🤖 AI Summary
Existing large language model agents struggle to adapt to dynamically evolving real-world environments. To address this limitation, this work proposes EvoArena—a dynamic evaluation benchmark that simulates the gradual evolution of terminals, software, and societal preferences—and introduces a novel formulation of environmental change as a sequence of continuous updates. Furthermore, the authors design EvoMem, a memory mechanism that employs structured logging of memory update histories and patch-based storage to enable agents to reason about environmental shifts and support continual learning. Experimental results demonstrate that EvoMem improves average accuracy by 1.5% on EvoArena, with gains of 6.1% and 4.8% on GAIA and LoCoMo benchmarks, respectively, and achieves a 3.7% improvement in chain-level task accuracy, significantly enhancing agents’ adaptability to dynamic environments.
📝 Abstract
Large language model (LLM) agents have achieved strong performance on a wide range of benchmarks, yet most evaluations assume static environments. In contrast, real-world deployment is inherently dynamic, requiring agents to continually align their knowledge, skills, and behavior with changing environments and updated task conditions. To address this gap, we introduce EvoArena, a benchmark suite that models environment changes as sequences of progressive updates across terminal, software, and social domains. We further propose EvoMem, a patch-based memory paradigm that records memory evolution as structured update histories, enabling agents to reason about environmental evolution through changes in their memory.

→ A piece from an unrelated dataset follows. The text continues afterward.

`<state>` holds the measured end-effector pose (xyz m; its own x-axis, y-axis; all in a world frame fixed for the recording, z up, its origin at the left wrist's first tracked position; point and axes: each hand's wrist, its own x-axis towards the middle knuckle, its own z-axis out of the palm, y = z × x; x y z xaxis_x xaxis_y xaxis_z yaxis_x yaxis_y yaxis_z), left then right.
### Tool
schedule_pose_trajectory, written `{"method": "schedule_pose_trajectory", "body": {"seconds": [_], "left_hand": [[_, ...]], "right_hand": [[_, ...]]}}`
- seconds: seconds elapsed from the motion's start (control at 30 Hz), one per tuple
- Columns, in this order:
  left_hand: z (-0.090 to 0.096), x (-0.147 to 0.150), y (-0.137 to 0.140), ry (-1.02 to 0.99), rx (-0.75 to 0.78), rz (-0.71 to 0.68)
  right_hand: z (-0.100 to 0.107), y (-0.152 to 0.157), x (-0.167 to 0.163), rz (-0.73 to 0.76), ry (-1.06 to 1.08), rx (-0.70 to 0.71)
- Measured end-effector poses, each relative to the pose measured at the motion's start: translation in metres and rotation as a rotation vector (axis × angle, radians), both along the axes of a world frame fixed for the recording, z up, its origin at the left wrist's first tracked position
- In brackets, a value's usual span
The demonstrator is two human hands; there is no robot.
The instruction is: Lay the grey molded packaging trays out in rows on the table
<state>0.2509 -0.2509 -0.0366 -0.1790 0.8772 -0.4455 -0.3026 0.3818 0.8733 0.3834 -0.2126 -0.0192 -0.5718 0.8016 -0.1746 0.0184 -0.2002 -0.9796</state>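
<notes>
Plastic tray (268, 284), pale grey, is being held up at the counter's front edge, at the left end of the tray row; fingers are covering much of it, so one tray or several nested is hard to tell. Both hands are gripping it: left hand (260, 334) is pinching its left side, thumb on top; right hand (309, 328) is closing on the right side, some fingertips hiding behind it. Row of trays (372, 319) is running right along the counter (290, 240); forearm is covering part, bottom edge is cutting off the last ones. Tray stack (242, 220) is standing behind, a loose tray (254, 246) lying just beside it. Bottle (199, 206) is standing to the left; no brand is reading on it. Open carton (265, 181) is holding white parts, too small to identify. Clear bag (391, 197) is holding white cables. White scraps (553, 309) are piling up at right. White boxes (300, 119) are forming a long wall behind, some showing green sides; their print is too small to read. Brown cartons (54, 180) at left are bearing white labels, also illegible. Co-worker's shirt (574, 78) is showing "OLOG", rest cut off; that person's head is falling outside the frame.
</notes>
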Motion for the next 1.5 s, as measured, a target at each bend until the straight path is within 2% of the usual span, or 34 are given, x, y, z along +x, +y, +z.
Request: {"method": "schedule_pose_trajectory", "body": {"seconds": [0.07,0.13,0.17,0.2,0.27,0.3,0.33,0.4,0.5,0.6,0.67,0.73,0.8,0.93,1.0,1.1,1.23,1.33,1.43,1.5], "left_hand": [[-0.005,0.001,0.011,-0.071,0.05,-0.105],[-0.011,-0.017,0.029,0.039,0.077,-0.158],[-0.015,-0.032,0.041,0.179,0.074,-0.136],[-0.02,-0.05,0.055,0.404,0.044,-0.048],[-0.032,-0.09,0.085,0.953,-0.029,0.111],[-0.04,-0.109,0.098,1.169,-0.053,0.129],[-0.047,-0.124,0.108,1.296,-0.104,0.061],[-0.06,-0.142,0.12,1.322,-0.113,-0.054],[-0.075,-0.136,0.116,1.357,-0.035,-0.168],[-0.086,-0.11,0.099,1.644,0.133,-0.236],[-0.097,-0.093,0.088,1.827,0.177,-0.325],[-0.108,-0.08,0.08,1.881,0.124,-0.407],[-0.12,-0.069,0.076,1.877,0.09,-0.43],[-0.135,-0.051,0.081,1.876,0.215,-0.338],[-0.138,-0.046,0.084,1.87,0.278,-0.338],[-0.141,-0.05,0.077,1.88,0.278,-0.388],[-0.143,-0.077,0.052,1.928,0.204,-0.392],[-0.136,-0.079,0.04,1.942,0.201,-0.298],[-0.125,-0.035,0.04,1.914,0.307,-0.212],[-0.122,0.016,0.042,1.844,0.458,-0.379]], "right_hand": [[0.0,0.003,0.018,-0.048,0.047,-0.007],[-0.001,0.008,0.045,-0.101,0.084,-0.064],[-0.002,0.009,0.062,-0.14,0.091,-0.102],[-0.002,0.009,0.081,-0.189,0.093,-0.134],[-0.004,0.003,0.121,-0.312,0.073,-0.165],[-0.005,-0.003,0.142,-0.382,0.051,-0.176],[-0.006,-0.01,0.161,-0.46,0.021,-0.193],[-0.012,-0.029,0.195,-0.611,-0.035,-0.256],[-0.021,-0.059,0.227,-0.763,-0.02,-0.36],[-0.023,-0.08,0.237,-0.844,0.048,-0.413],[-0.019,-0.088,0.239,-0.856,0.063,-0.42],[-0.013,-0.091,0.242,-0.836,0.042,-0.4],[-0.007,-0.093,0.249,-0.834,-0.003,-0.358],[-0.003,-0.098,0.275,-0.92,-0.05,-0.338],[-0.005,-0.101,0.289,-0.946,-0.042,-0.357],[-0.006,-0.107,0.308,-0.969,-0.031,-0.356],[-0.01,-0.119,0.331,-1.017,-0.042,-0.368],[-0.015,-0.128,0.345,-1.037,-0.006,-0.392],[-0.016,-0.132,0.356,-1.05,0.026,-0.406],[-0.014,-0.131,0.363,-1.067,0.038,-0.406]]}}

Experiments show that current agents struggle on EvoArena, achieving an average accuracy of 39.6% across evolving terminal, software, and social-preference domains. EvoMem consistently improves performance, yielding an average gain of 1.5% on EvoArena and also improving standard benchmarks such as GAIA and LoCoMo by 6.1% and 4.8%. Beyond individual tasks, EvoMem further improves chain-level accuracy by 3.7% on EvoArena, where success requires completing a consecutive sequence of related evolutionary subtasks. Mechanistic analysis shows that EvoMem improves evidence capture in the memory, indicating better preservation of complete evolving environment states. Our results highlight the importance of modeling evolution in both evaluation and memory for reliable agent deployment.